On Monday, I went through some of the highlights of Charlie Weingroff’s new DVD set Training = Rehab, Rehab = Training.

The post dove into three big picture take home messages about human performance:

  1. The New Definition of “Stability”
  2. The Core Pendulum Theory
  3. The Difference Between Movements and Exercises

If you missed it, go to the link below to check it out:

>> Training = Rehab Rehab = Training <<

Since I put that up, I’ve gotten a few emails with similar questions. Basically, people want to know two things:

  1. Is it a resource they should move to the top of their “to get” list
  2. Is it more geared toward strength and conditioning professionals or athletic trainers/therapists

To address the latter, the entire premise of Charlie’s presentation is that there shouldn’t be a difference between how the human body is treated in a physical therapy versus strength and conditioning setting, at least not based on the setting alone. Instead, he contends, that these differences should be based on skill sets. As an example, if a practitioner is a qualified manual therapist, than he/she should do manual therapy. If not, then don’t. This could be in a PT setting; it could be in a training setting. Simple enough.

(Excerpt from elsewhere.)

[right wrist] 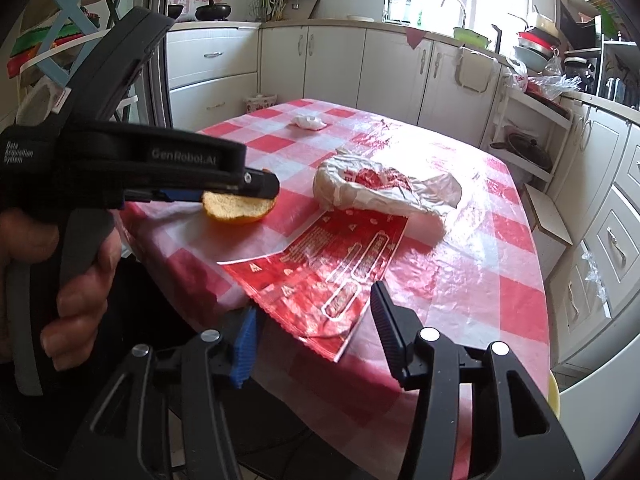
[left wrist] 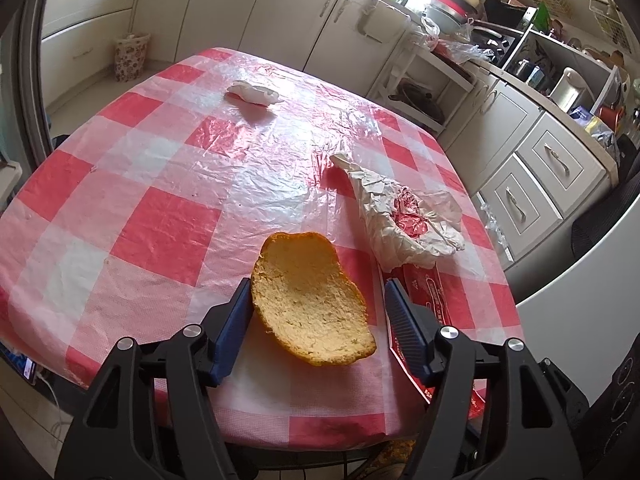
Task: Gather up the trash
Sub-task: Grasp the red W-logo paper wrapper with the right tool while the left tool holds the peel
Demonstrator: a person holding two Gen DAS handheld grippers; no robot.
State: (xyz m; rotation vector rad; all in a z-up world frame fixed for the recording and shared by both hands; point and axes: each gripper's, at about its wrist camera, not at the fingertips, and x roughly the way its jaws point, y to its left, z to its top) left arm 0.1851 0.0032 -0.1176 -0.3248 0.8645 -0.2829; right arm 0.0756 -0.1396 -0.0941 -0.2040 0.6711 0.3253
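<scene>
- Left gripper (left wrist: pixel 318 316): jaws spread, the orange peel (left wrist: pixel 310 298) lying between them on the bench (left wrist: pixel 160 184). One pad sits right at the peel's edge; the other stands clear of it. Nothing pinched.
- Right gripper (right wrist: pixel 312 332): jaws spread, poised over the near corner of the flat red wrapper (right wrist: pixel 320 272), which overhangs the bench edge. Pads not pressing on it.
- Other trash in view: a crumpled white plastic bag (left wrist: pixel 404 216), red showing at its open mouth, just beyond the wrapper and touching its far end; a small white tissue wad (left wrist: pixel 254 93) well apart, near the far side.
- Judgement on step: both pieces are lined up for pickup, neither gripped. The bag looks the likely collector.
- Peel: it is curved and stiff, pale side up. I should close across its narrow width, low enough that the pads catch the rim and do not skate over the top. Close slowly; a hard squeeze could crack it or flip it out.
- Wrapper: thin and slick on a slick plastic cover. The overhanging corner is the best hold, one pad above, one below, so I need not scrape it off the bench.
- Risk: dragging the wrapper may shift the bag resting on its far end. Lift first, then pull.
- Tissue wad left for later.
</scene>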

The overwhelming commonality in “training” and “treatment” (which is also training, since every stimulus we provide our bodies elicits an adaptation response) SHOULD be built upon the immutable laws of human movement, which he details in-depth in his DVDs (especially the first two). He provides the example of his own setting, where his “physical therapy” work looks substantially more like training than it does traditional PT work.

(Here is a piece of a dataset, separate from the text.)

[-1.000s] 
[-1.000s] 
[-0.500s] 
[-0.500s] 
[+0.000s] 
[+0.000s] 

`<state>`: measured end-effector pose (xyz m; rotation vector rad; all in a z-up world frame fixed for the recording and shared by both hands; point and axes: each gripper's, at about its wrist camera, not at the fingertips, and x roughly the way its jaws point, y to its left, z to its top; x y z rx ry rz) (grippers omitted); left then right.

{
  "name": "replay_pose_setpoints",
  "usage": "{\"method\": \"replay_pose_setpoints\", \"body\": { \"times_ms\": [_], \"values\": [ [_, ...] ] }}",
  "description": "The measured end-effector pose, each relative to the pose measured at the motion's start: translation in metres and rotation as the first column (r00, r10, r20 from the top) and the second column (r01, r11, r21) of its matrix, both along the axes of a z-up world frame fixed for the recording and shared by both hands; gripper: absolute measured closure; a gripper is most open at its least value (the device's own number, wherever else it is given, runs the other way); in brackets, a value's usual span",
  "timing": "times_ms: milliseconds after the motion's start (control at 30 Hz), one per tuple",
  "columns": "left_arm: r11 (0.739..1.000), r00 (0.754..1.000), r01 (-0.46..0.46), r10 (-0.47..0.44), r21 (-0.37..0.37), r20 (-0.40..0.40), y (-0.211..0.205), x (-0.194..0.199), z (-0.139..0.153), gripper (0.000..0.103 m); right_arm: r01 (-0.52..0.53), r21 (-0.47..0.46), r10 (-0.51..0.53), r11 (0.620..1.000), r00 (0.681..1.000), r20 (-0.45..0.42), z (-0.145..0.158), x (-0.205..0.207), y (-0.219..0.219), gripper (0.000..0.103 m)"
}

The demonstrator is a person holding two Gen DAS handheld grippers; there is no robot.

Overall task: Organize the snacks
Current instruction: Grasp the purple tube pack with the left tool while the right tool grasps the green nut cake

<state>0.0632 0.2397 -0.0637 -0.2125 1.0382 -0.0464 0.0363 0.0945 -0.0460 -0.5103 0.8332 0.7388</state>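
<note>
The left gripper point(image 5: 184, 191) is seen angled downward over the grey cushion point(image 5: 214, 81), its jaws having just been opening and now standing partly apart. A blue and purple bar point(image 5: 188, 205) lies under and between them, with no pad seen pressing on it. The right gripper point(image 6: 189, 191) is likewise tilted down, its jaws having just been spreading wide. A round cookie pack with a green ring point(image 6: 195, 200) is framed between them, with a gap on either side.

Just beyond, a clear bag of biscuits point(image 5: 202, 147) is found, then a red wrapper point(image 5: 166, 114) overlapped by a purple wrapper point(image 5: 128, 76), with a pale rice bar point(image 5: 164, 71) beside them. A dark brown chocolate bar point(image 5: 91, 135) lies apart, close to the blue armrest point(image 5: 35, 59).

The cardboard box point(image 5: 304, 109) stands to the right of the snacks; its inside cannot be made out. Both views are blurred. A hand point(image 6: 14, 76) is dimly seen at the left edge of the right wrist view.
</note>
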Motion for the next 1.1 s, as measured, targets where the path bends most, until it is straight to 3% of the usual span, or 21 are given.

To get back to the original question of whether Training = Rehab, Rehab = Training is more appropriate for physical therapists or strength and conditioning professionals, the answer is “yes!” In my opinion, maximizing my understanding of how the human body moves and functions is the first step toward optimizing these processes for maximal performance. Charlie describes the complexities of the interaction between functional anatomy and biomechanics brilliantly. This understanding applies to all training and rehab settings.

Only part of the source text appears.